▸ Goal of the exercise: Could you print exactly the lines of the listing below, starting at the line that has "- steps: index" and ending at the line that has "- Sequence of", and only those lines?

▸ Entries shown:
--- START ---
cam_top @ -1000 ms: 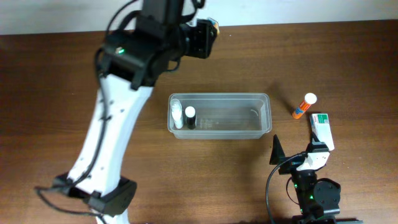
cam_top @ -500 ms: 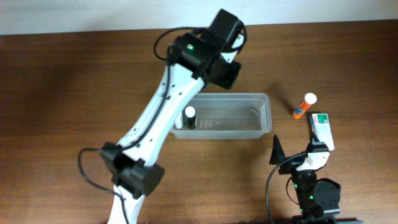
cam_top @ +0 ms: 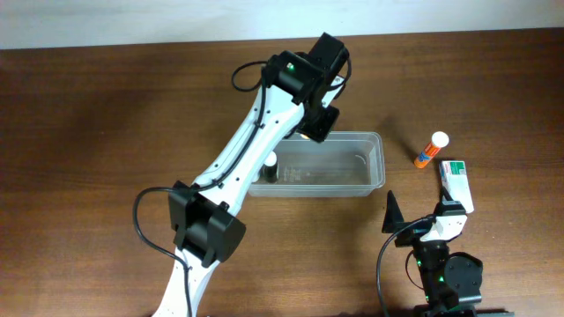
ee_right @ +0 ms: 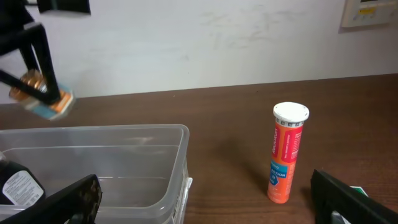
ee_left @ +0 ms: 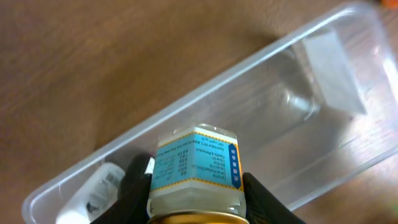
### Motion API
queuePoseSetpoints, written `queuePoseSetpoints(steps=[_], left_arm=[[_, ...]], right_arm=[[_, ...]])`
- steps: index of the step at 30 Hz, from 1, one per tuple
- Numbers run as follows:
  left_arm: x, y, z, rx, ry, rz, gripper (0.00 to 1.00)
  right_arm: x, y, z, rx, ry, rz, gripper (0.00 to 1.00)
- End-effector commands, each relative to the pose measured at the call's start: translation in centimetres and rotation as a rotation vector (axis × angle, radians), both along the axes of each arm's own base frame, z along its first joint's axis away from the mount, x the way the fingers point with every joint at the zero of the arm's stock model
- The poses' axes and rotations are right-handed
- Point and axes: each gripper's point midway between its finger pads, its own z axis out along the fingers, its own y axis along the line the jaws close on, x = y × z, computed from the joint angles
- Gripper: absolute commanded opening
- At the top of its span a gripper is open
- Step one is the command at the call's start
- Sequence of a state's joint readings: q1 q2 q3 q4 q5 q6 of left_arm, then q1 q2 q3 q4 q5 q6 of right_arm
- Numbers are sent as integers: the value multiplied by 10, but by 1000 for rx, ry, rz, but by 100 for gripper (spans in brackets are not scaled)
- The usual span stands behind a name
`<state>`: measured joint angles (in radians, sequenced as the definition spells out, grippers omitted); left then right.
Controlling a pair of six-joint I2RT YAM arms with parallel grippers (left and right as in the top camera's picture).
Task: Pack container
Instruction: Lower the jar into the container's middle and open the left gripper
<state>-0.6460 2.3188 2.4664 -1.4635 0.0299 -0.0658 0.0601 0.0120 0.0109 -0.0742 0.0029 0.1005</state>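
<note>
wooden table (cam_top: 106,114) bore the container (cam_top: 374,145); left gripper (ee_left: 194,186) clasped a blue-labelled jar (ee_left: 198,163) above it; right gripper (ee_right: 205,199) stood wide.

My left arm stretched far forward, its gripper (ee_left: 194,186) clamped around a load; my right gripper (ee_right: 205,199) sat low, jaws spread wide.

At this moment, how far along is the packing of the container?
Partly done. Two small bottles already sit at one end of the container. In hand: the left gripper carries a jar with a blue label above the tub. Left: the orange tube and the white-and-green box on the table; the right gripper is open, idle.
</note>
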Motion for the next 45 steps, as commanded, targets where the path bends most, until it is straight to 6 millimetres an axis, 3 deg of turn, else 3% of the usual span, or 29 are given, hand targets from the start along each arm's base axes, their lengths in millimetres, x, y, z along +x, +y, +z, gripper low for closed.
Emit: queuePoseSetpoints(steps=[1,12,36,45], left_arm=[[-1,1,-24,44,45,-36,33],[4,11,-57,145,72,-50,33],[9,22,-75,244,48,-86,32],[0,21,-102,267,124,-98,31]], right_arm=[[0,0,-4,-5,9,-4,98],[0,0,-4,-5,9,-4,99],[0,0,-4,-5,9,-4,98],[0,0,-4,-5,9,-3,98]])
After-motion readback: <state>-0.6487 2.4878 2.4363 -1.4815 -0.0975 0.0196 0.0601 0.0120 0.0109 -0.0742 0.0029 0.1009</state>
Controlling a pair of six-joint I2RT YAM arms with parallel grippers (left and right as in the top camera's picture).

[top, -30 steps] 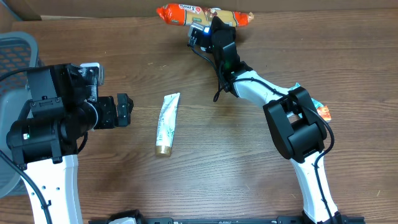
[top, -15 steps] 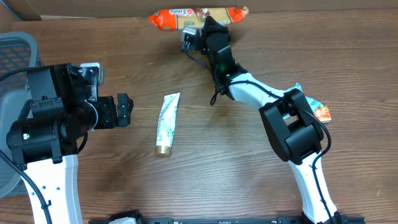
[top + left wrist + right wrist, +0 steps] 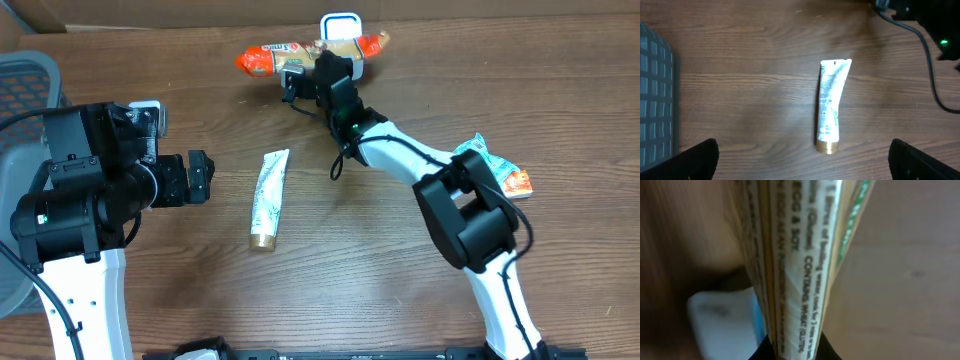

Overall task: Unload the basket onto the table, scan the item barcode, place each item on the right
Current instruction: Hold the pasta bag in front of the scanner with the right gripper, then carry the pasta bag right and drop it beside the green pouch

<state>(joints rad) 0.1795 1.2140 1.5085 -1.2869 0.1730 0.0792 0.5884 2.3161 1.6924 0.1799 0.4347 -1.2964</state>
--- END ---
▸ Result of the exercise:
- steps: index of the step at 30 Hz, from 1, one per tuple
- Numbers run as follows:
  left_arm: x, y, z, rx, ry, rz, gripper (0.00 to 1.00)
  right_arm: x, y, z, rx, ry, rz, gripper (0.00 to 1.00)
- End-effector commands, each relative to the pose measured at the call's start: translation in centimetres and rotation as a rotation vector (axis × angle, radians), both along the axes of each arm's own base frame, z along its first joint's axis away from the mount, x the way the fingers point with every joint at the zero of the arm's stock model
- The poses' axes and rotations are right-handed
- Point and axes: each gripper's point midway between its finger pads, its own z axis out along the fingers, its own y axis along the line the jaws close on, x = y × z, computed from the joint angles
- Gripper: absolute commanded opening
- At the top of its span a gripper is open
- Step one is the command at the call's start
- Sequence of a state's joint readings: q1 q2 q3 q4 q5 q6 of left_arm, then q1 q2 q3 q4 q5 q6 of right_arm

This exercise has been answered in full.